* WORK TO BE COMPLETED *
Please copy exactly the lines that begin with the one containing "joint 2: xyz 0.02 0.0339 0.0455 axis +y" and end with the last line of the entries.

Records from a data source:
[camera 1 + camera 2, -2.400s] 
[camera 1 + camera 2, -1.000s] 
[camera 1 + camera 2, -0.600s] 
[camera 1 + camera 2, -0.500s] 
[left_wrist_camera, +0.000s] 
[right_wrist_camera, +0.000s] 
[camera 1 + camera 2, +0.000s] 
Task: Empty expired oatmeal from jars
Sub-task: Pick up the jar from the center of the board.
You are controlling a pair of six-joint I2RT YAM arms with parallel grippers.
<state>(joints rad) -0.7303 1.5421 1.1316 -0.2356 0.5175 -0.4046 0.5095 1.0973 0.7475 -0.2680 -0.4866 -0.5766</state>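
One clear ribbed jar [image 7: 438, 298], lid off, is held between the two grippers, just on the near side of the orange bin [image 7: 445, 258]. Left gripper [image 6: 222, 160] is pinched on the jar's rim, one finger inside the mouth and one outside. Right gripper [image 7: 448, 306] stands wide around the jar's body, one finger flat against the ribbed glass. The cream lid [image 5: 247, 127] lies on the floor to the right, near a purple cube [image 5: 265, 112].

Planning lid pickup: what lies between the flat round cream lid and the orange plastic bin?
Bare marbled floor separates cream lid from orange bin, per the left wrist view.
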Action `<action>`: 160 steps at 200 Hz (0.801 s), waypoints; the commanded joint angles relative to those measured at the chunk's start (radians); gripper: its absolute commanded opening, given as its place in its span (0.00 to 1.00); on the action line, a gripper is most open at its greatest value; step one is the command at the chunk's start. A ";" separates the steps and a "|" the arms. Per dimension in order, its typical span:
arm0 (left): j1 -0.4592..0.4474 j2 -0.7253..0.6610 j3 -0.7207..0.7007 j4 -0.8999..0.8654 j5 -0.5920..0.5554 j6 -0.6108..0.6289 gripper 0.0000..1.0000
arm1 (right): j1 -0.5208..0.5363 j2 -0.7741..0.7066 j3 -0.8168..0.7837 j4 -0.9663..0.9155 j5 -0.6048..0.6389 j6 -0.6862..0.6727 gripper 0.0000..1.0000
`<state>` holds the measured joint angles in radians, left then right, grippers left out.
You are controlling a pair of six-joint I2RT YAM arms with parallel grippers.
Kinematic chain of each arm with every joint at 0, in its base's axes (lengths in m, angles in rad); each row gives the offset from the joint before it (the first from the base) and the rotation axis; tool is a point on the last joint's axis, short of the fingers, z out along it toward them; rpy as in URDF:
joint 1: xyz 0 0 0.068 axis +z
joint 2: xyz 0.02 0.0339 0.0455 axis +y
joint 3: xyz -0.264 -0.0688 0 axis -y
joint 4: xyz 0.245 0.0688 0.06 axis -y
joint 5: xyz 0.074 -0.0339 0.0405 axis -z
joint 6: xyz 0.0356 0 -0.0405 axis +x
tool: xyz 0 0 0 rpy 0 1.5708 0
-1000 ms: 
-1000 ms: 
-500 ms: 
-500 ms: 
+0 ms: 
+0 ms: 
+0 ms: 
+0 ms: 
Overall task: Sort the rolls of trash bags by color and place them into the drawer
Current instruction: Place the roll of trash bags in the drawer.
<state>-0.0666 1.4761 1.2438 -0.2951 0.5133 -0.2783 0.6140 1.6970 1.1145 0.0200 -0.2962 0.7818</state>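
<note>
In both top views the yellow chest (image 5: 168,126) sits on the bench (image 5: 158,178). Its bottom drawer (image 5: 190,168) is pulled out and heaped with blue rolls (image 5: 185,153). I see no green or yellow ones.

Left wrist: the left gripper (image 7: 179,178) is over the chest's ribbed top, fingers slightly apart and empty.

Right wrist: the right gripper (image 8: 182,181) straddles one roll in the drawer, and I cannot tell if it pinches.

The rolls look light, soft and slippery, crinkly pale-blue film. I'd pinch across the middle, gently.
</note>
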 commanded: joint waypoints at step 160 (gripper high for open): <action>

* ANSWER TO THIS EXERCISE *
joint 2: xyz 0.02 0.0339 0.0455 axis +y
joint 3: xyz -0.264 -0.0688 0 axis -y
joint 4: xyz 0.245 0.0688 0.06 axis -y
joint 5: xyz 0.074 -0.0339 0.0405 axis -z
joint 6: xyz 0.0356 0 -0.0405 axis +x
tool: xyz 0 0 0 rpy 0 1.5708 0
-1000 ms: 
-1000 ms: 
-500 ms: 
-500 ms: 
+0 ms: 
+0 ms: 
+0 ms: 
+0 ms: 
Overall task: Sort the rolls of trash bags by color and place them into the drawer
Current instruction: Place the roll of trash bags in the drawer.
<state>-0.0666 1.4761 1.2438 -0.2951 0.5133 -0.2783 0.6140 1.6970 1.1145 0.0200 -0.2962 0.7818</state>
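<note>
In both top views the yellow chest (image 5: 168,126) sits on the bench (image 5: 158,178). Its bottom drawer (image 5: 190,168) is pulled out and heaped with blue rolls (image 5: 185,153). I see no green or yellow ones.

Left wrist: the left gripper (image 7: 179,178) is over the chest's ribbed top, fingers slightly apart and empty.

Right wrist: the right gripper (image 8: 182,181) straddles one roll in the drawer, and I cannot tell if it pinches.

The rolls look light, soft and slippery, crinkly pale-blue film. I'd pinch across the middle, gently.
</note>
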 commanded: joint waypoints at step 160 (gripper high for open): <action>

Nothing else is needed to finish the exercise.